The fans of Kitano will notice that he is taking the character he usually plays in the gangster movies and creates here a failed version of it. He is dominated by a bad-mouthed wife. His walk is uncertain, closer to Chaplin’s than to a well assured yakuza. He does have a scaring tatoo on his back but this becomes just the reason of the bad dreams of his little boy friend. When confronted with a gang of local gangsters he ends by being beaten in a situation in which his self from other movies would have killed his opponents in a fraction of time. All over the film he looks more like inadequate and unadapted to reality.
There is however much more in the character than this. The name – which we learn in the last scene – is the real name of Takeshi Kitano’s father which is said to have shared at least some of the vices of the character in the movie like gambling. This is a personal film in which a lonely young kid gradually gains some kind of a father instead of the one he never had. The feelings of the little boy and his permanently sad look may have been inspired by the feelings of kid Takeshi and his disappointments in the relation with his father.
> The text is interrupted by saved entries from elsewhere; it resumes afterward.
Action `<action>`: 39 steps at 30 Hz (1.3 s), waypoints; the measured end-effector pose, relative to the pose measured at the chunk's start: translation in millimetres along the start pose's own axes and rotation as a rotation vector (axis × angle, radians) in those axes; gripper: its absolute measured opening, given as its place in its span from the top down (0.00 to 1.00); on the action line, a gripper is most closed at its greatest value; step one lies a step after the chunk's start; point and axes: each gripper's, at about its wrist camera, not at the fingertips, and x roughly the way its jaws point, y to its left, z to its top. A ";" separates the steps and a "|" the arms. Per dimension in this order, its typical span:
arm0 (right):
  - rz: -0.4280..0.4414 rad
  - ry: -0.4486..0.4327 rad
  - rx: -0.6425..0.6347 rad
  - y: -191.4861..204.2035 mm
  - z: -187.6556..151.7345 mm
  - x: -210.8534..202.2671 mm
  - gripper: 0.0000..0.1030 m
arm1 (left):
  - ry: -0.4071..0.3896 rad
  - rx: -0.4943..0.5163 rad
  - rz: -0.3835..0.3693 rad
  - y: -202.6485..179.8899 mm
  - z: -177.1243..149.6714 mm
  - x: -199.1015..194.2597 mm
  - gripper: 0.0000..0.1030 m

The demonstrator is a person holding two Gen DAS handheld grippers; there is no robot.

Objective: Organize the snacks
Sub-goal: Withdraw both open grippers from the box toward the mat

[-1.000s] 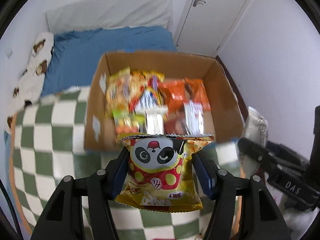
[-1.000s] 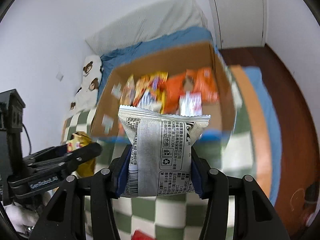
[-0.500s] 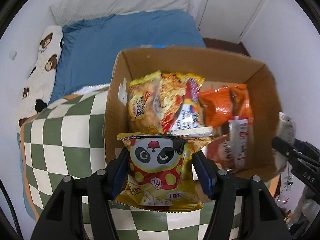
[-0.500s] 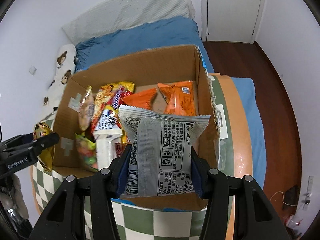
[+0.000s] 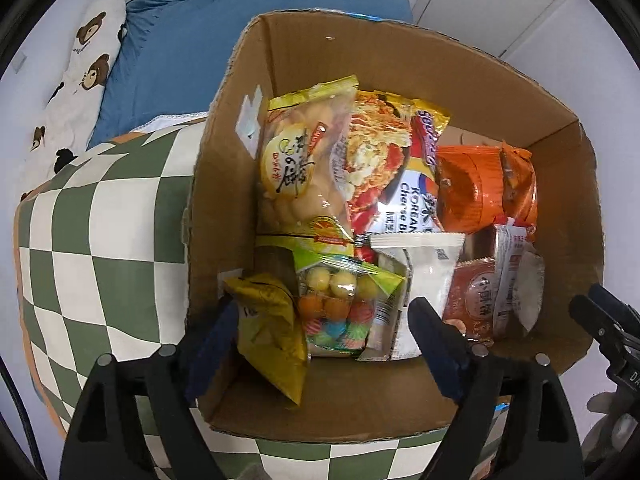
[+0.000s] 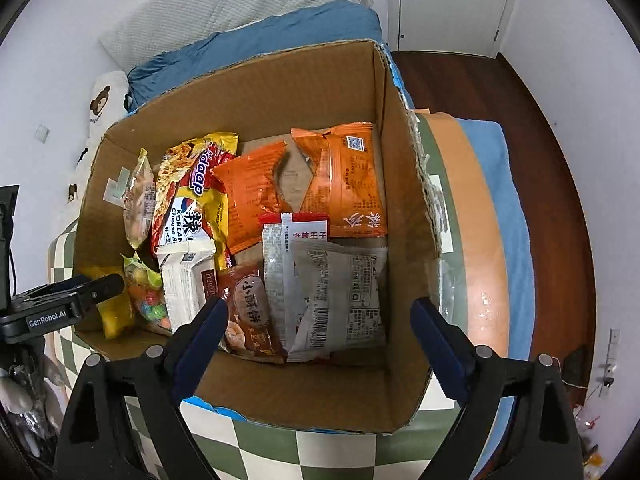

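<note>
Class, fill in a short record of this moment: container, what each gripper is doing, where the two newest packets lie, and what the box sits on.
container: open brown cardboard box, holding many snack packets
left gripper: open, nothing between its fingers
right gripper: open, holding nothing
yellow foil snack bag: inside the box, at its near left corner
grey printed foil packet: lying flat in the box, near right side
support: green-and-white checkered cloth

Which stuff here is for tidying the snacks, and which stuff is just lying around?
For the job:
cardboard box
yellow snack bag
grey snack bag
other snack packets
left gripper, open
right gripper, open

Just lying about:
checkered blanket
blue bedsheet
bear-print pillow
</note>
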 end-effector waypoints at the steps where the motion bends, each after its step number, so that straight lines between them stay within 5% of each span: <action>1: 0.000 0.001 0.000 0.2 -0.4 0.3 0.08 | -0.003 0.003 -0.004 -0.8 -0.9 -1.2 0.14; 19: -0.014 -0.151 -0.072 22.0 -33.4 -50.4 0.08 | -0.335 0.049 0.063 -35.4 -57.5 -74.8 0.14; 31: 0.016 -0.284 -0.086 28.2 -76.9 -107.1 0.08 | -0.489 0.068 0.044 -53.1 -111.5 -133.4 0.14; 39: 0.068 -0.340 -0.075 26.0 -114.1 -147.2 0.08 | -0.520 0.072 0.030 -55.5 -157.5 -147.7 0.14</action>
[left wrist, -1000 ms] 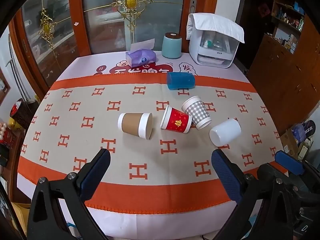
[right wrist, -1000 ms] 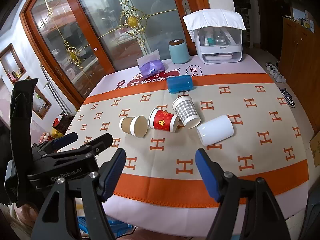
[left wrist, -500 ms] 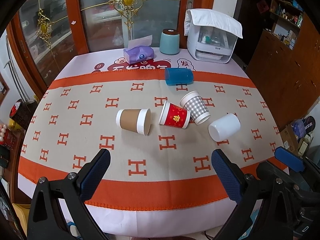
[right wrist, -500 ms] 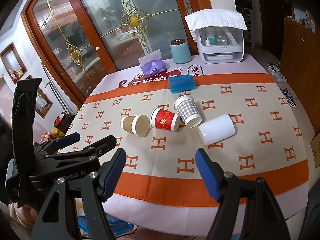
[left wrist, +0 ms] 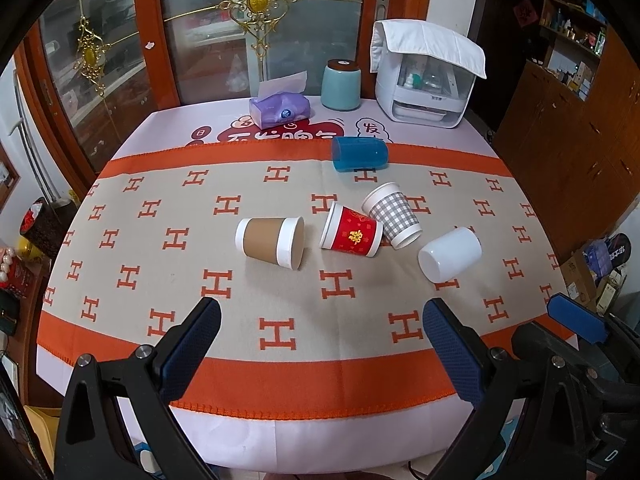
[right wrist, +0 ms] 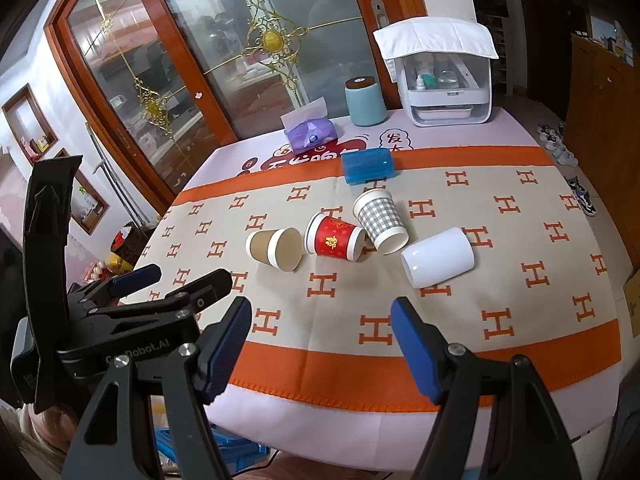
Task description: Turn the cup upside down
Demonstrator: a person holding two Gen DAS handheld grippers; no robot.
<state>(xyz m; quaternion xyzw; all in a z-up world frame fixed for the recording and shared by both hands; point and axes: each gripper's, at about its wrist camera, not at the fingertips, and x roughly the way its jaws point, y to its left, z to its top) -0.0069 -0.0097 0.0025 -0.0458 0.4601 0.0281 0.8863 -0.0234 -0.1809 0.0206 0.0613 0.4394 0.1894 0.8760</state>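
Note:
Several cups lie on their sides on the patterned tablecloth (left wrist: pixel 280 332): a brown paper cup (left wrist: pixel 270 242) (right wrist: pixel 276 248), a red cup (left wrist: pixel 352 236) (right wrist: pixel 334 238), a grey checked cup (left wrist: pixel 392 216) (right wrist: pixel 380 220), a white cup (left wrist: pixel 450 254) (right wrist: pixel 438 258) and a blue plastic cup (left wrist: pixel 360 154) (right wrist: pixel 368 166) farther back. My left gripper (left wrist: pixel 320 344) is open and empty, above the table's near edge. My right gripper (right wrist: pixel 322 344) is open and empty, also near the front edge. The left gripper shows at the left of the right wrist view (right wrist: pixel 140 304).
A purple tissue box (left wrist: pixel 280 110), a teal canister (left wrist: pixel 341 85) and a white appliance (left wrist: pixel 424 76) with a cloth on top stand at the table's far edge. Glass doors stand behind. A wooden cabinet (left wrist: pixel 568 120) is at the right.
Both grippers have drawn back and up a little, so the cups look slightly farther off. The cups have not moved and both grippers stay open.

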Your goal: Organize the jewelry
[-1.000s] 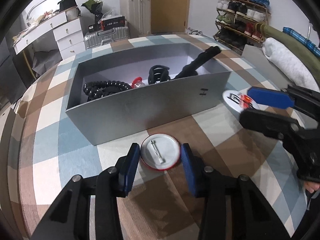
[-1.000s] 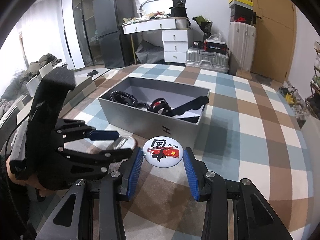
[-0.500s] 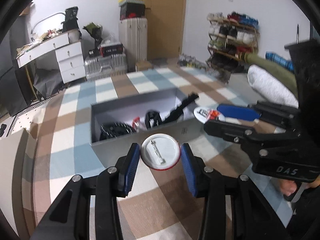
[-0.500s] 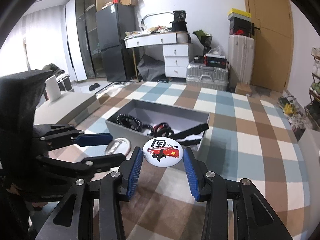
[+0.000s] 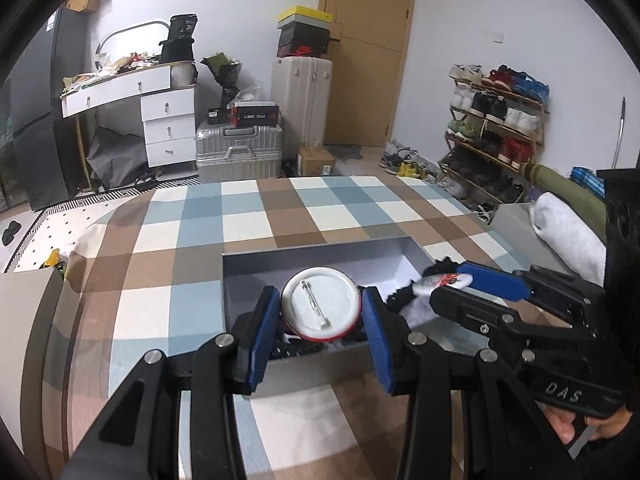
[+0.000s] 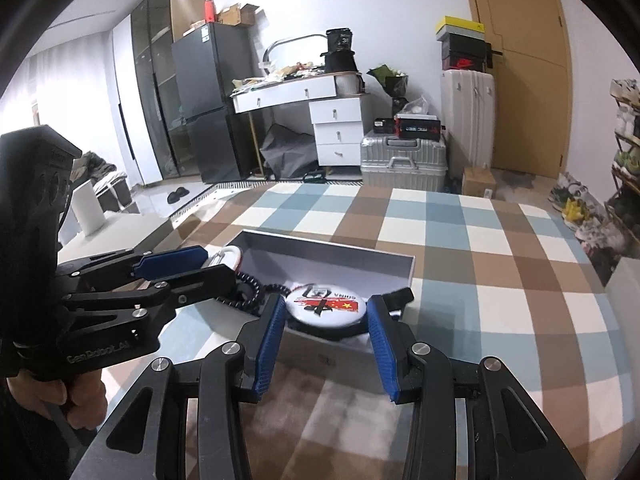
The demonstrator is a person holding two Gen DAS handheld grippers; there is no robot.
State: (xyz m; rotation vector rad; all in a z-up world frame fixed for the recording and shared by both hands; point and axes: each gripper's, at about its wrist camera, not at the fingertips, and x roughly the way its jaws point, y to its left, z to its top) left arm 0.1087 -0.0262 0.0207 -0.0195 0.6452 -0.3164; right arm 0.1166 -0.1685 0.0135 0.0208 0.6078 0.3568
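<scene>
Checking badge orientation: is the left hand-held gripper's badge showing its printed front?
No, the badge shows its white back with the metal pin.

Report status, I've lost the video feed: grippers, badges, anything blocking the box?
Left gripper shut on pin-back badge. Right gripper shut on flag badge. Both badges over grey box. Nothing blocking.

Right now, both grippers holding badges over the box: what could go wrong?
1. The left gripper and right gripper hang close together over the grey box; they could collide.
2. The pin-back badge and the flag badge are held only by their rims, so either might slip and drop onto the black beads.
</scene>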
By the time Kitano made this movie the ‘grumpy man – lonely kid’ films (which had the classic in Chaplin’s Vagabond) were making a comeback. In 1996 the Czech Kolya had moved audiences and the Oscar jury with the story of the relation between the Czech musician and a Russian kid in occupied Czechoslovakia. Two years earlier Natalie Portman’s first breakthrough was in Leon, where she befriended another gangster played by the wonderful Jean Reno. Kitano was not afraid to take over a popular theme which he developed adding to it other dimensions to the merge of mature and childish loneliness. The film speaks about in-adaptation and about the right to be different. It brings on screen characters to illustrate that different people can get together and create beauty from weird. The Poet and the two motorcyclists seem to come out from the Land of Oz in a very different road experience.
The style of the film is inspired by some of the Japanese popular culture techniques and form of art. The kid’s dreams look like traditional theater scenes. A toy he receives and starts relating to it as an amulet looks like one of artist’s Takashi Murakami gadgets. Acting is excellent and the music belongs to Joe Hisaishi, a composer famous in Japan and author of the soundtrack of more than 100 films. While you need to make a small effort to get into the mood and buy the transformation of the traditional gangster image in Kitano’s films, Kikujiro ends by being a very satisfying cinema experience.